Aparte de que está claro de que el gobierno y el Banco de España les ha permitido hacer ese apaño, no deja de llamar la atención que la noticia aparezca justo después de que esos mismos seis bancos hayan anunciado unos beneficios de 7.778 millones de euros durante los nueve primeros meses de 2013. Si la recalificación de los citados créditos se hubiera publicado antes de ese anuncio, los beneficios se habrían convertido en pérdidas –que seguramente es la situación en que se encuentran no pocos bancos– y ninguno de ellos habría podido prometer dividendos.

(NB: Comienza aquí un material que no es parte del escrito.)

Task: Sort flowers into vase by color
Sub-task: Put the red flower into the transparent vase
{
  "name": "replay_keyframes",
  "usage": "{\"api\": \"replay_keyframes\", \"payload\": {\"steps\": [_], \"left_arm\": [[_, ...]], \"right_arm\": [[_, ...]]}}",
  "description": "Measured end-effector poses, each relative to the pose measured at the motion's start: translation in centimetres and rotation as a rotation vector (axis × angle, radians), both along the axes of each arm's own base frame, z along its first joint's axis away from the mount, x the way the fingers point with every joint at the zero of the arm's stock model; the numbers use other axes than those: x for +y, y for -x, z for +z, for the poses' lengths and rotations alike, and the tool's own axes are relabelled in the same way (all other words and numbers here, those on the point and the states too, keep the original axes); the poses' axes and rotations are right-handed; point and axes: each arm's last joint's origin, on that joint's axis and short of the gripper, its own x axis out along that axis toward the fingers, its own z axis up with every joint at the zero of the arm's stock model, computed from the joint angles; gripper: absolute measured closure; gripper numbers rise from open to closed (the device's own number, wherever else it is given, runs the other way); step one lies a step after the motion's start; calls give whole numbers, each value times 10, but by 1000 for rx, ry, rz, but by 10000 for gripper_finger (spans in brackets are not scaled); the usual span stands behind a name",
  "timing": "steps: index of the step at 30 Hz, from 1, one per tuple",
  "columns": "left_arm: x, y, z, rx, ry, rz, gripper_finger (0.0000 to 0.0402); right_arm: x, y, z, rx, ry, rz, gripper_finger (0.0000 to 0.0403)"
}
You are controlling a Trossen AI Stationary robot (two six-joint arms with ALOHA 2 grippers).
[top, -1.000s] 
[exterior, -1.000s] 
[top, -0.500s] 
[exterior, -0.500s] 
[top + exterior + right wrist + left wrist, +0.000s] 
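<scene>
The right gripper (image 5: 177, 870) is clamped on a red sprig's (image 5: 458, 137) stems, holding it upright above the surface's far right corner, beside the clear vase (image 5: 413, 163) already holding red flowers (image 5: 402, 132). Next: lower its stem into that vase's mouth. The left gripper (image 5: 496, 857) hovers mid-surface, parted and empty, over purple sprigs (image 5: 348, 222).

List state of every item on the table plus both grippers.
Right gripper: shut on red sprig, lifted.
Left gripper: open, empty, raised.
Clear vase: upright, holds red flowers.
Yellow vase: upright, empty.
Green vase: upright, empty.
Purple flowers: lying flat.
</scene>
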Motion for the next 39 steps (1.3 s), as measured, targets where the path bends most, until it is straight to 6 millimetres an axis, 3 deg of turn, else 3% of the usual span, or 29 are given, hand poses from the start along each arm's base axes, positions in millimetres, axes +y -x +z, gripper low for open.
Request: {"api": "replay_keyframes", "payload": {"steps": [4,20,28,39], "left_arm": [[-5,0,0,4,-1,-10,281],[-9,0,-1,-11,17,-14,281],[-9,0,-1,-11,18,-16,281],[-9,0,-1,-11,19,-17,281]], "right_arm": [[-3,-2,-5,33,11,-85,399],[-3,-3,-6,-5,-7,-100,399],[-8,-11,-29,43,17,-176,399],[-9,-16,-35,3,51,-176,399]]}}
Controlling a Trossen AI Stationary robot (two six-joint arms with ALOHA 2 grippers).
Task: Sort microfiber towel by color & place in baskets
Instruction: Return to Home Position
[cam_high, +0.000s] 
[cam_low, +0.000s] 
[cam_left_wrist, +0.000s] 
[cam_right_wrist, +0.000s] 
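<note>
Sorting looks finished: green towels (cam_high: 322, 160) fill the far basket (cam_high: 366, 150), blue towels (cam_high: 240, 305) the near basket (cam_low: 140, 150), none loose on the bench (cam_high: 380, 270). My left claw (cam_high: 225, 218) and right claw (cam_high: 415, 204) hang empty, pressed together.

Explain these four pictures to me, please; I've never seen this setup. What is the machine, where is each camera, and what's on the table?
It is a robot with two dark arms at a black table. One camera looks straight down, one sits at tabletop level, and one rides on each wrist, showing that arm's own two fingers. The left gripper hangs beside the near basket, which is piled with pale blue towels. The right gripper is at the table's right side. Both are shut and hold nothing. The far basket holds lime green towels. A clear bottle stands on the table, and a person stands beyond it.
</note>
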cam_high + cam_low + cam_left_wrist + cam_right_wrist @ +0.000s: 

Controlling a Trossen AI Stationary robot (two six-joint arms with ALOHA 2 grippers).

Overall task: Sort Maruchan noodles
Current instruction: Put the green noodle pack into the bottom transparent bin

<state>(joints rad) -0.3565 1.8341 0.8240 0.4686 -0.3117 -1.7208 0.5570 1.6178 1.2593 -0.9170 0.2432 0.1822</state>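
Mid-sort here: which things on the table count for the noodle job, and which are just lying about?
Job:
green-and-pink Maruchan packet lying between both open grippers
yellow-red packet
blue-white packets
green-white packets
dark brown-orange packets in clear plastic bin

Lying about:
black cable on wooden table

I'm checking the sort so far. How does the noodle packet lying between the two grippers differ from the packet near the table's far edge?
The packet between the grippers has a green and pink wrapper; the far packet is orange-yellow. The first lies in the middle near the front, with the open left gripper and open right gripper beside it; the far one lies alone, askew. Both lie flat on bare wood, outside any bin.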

Mientras tanto, se espera que de uno de estos días el gobierno autorice a los bancos a computar como capital 50.000 millones de deducciones de impuestos en operaciones, sobre todo en el sector inmobiliario, que han dado pérdidas o que son créditos que no se van a pagar. Las trampas no paran. Pero de eso no se habla. A la banca no le interesa y sí, en cambio, que se pregone en todos los frentes que la inversión extranjera está como loca por invertir en España. Cuando lo cierto es que resulta un tanto patético comprobar a donde está acudiendo –a operaciones especulativas y a comprar empresas a precio de saldo, incluyendo en ellas al 6 % de FCC que ha adquirido Bill Gates– y el hecho de que el dinero extranjero no muestre el mínimo interés por entrar en nuestros bancos. Por algo será.

Aunque entre los silencios clamorosos casi destaca más que los anteriores el que se ha construido en torno al dato de que la inflación está cayendo a una tasa del un 0,1. El ministro De Guindos ha despachado el asunto diciendo que eso es circunstancial y que el índice de precios volverá a subir en breve. Sin dar un solo argumento al respecto. Pero, ¿y si no fuera así? ¿Y si los precios estuvieran bajando porque lo hacen también los salarios, la actividad económica y, consiguientemente la demanda? ¿Y si España, en lugar de hacia la cacareada recuperación, se estuviera encaminando hacia la deflación? Es decir, hacia una situación aún peor que la actual, porque en una deflación el coste de las deudas, y de su servicio, aumenta sin parar. Y España -el Gobierno, las empresas y la banca– está endeudada hasta las cejas. Y si hoy casi no puede pagar lo que debe, ¿cuántas desgracias en la economía real habrán de producirse para hacer frente a mayores obligaciones?